- Interactive map of the Hiranand Leprosy Hospital area
- Former names: Hiranand Leper Hospital
- Alternative names: KMC Leprosy Hospital, Manghopir

General information
- Status: In use
- Type: Leprosy hospital
- Location: Manghopir, Karachi, Pakistan
- Completed: 1896
- Owner: Karachi Metropolitan Corporation

= Hiranand Leprosy Hospital =

Hiranand Leprosy Hospital, officially known as the KMC Leprosy Hospital, is a historic leprosy hospital in Manghopir, Karachi, Pakistan. Established through charitable efforts in the 1890s and completed in 1896, the hospital developed beside the hot sulphur springs of Manghopir, long associated in local belief with relief from skin disease. Since 1960, it is under the administeration of Karachi Metropolitan Corporation.

== History ==
Hiranand Leprosy Hospital history goes back to the late 19th-century century when a piece of land near the Manghopir springs was purchased by the Sindhi reformer Sadhu Hiranand and his brother Naval Rai, who placed it under the Sadhu Hiranand Trust for the construction of a hospital for people affected by leprosy. Although both brothers died in 1893, the hospital was completed in 1896. Its main block was built of Jungshahi stone and six large wards were laid out around it.

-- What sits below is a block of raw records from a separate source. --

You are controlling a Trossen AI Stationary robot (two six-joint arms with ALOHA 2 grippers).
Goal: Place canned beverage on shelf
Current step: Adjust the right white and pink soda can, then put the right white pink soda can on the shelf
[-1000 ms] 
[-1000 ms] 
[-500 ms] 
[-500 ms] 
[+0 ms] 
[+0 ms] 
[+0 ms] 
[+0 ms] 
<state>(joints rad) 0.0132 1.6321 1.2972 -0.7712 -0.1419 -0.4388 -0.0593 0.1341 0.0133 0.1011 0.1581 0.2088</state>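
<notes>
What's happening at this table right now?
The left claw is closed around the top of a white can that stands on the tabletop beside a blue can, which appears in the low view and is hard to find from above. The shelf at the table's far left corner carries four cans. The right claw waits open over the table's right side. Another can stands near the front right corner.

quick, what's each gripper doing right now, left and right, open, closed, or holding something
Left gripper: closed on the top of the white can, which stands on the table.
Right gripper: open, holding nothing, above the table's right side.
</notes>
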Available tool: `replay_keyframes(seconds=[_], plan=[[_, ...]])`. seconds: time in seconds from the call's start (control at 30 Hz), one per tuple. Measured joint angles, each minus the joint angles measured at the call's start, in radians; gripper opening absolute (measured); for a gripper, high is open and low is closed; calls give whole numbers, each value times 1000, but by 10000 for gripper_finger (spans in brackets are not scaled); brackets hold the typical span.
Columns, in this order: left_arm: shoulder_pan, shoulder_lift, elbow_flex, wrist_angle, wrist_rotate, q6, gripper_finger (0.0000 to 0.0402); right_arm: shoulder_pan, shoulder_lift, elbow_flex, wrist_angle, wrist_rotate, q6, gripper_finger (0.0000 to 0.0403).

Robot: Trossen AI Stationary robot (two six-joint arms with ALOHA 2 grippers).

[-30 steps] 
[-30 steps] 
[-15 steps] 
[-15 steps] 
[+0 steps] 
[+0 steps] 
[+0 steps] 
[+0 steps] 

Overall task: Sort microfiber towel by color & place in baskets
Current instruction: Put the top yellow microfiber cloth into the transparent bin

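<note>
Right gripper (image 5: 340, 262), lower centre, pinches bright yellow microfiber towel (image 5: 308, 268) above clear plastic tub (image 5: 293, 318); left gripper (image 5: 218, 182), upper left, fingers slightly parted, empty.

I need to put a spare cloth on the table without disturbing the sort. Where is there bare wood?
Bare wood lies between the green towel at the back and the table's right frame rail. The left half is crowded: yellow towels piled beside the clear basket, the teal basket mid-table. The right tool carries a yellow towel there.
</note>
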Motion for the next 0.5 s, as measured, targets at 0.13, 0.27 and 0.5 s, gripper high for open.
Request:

Some credit the development of hospital to B. L. Roy and a group of British doctors who, after seeing leprosy sufferers gathered around the Manghopir hot springs, decided to raise funds for a dedicated hospital.

In 1960, the hospital was handed over to Karachi Metropolitan Corporation, after which its name was changed to KMC Jizami Hospital, Manghopir (KMC Leprosy Hospital, Manghopir).